Téhéran s’inquiète de l’impact croissant de la présence afghane sur son territoire, notamment en matière de sécurité nationale. Un quotidien iranien met en garde contre les risques liés à une politique migratoire jugée trop laxiste, alors que la région est marquée par des tensions persistantes.
La sécurité nationale iranienne ne se limite pas à sa puissance militaire, mais englobe également la cohésion sociale, le contrôle des frontières et la gestion de la population, selon une analyse récente. Le journal souligne que l’approche actuelle de l’Iran envers les ressortissants étrangers constitue une vulnérabilité majeure, particulièrement négligée.
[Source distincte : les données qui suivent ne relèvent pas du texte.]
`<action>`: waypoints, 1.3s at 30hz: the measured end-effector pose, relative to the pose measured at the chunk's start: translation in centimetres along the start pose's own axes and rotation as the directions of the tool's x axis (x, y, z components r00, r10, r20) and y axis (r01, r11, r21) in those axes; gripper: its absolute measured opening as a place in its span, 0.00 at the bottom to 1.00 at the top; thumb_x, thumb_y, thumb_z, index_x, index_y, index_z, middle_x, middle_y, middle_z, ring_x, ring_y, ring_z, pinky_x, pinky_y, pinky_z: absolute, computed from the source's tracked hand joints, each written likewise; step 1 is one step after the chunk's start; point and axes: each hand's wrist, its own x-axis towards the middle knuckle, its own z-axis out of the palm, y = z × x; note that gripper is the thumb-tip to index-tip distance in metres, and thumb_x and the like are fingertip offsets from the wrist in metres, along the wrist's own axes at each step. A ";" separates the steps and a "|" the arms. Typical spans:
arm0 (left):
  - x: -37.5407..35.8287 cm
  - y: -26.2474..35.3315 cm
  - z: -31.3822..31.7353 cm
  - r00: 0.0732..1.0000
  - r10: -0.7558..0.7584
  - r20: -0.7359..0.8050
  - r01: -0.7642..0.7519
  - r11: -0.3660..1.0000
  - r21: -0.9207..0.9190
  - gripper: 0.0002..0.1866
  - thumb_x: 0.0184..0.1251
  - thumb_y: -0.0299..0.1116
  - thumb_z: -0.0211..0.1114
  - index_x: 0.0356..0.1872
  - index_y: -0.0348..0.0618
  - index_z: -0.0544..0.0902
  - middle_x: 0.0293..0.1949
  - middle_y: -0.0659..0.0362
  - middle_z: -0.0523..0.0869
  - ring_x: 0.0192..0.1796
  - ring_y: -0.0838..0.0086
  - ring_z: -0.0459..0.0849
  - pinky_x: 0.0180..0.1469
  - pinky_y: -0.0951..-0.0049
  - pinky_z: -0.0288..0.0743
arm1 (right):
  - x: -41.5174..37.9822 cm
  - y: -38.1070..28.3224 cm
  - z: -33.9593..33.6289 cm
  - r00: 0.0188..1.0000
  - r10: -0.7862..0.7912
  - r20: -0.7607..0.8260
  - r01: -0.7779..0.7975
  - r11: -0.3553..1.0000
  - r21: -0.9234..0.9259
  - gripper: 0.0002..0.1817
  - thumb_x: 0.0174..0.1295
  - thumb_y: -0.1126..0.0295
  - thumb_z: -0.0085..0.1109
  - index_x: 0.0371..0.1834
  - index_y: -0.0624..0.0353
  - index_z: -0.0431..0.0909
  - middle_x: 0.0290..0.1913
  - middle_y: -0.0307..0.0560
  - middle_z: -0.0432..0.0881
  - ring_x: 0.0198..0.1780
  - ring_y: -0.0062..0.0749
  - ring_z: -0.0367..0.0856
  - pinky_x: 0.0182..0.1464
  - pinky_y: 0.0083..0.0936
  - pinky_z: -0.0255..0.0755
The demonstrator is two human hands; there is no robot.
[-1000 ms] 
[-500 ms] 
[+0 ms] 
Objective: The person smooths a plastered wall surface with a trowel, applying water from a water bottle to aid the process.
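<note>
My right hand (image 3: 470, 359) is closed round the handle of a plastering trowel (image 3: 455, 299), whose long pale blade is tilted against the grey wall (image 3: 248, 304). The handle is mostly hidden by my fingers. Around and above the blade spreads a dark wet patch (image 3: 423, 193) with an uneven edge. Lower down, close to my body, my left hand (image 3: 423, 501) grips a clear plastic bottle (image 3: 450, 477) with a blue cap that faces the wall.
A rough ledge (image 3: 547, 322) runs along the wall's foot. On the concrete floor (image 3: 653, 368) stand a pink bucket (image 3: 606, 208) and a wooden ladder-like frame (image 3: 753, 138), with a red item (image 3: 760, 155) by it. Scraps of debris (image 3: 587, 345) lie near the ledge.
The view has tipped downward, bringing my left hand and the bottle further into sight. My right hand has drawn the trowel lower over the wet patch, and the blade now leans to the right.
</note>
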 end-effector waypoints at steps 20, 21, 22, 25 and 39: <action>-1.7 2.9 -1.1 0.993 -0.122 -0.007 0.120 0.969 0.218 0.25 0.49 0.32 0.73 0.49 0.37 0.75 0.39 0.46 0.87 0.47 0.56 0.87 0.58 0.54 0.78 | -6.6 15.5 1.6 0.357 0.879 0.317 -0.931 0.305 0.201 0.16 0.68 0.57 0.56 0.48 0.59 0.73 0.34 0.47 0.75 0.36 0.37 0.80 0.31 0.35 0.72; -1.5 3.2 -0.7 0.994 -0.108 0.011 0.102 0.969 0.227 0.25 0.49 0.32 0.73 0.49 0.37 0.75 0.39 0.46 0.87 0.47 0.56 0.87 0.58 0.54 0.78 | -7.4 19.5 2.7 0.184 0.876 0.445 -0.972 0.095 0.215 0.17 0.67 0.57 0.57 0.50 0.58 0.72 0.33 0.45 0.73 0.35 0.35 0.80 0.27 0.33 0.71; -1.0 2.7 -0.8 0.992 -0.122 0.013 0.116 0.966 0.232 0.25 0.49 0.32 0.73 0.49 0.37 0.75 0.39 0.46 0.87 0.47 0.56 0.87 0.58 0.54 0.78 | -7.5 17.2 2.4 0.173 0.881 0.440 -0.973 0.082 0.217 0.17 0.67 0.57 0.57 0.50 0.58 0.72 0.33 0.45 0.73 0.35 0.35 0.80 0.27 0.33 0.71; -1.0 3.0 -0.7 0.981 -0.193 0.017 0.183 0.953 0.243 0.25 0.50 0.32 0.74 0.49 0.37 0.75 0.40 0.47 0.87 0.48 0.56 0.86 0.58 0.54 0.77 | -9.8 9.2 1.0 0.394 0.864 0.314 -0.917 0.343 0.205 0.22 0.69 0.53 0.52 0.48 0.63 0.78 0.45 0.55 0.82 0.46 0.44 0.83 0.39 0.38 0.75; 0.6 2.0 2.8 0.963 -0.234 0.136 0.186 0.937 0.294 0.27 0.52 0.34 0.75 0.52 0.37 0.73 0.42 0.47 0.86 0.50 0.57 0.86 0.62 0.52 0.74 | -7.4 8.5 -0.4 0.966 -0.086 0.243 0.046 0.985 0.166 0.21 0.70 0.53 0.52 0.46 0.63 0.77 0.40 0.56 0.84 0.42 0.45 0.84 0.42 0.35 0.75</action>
Les tensions régionales, exacerbées par les récents affrontements avec l’alliance américano-israélienne en juin dernier, ont mis en lumière cette fragilité. Le quotidien rapporte que certains migrants sans papiers ont été impliqués dans des activités de renseignement et de logistique au profit d’acteurs hostiles durant ce conflit de 12 jours, notamment dans des opérations impliquant des drones. Cette implication est perçue comme un signal d’alarme majeur.
Selon l’analyse, les personnes dépourvues de statut légal et d’intégration sociale sont plus susceptibles d’être exploitées par des éléments hostiles. « Les menaces peuvent émerger de faiblesses internes autant que de fronts militaires externes », est-il précisé.
Au-delà des préoccupations sécuritaires, l’afflux de ressortissants afghans exerce une pression supplémentaire sur les ressources limitées de l’Iran, notamment en ce qui concerne les subventions énergétiques, l’éducation et les services publics. Le journal appelle les décideurs politiques à adopter une politique migratoire claire, fondée sur le droit et axée sur les intérêts nationaux.
Cette politique devrait inclure, selon le quotidien, le rapatriement progressif et géré des migrants sans papiers, par le biais de négociations diplomatiques.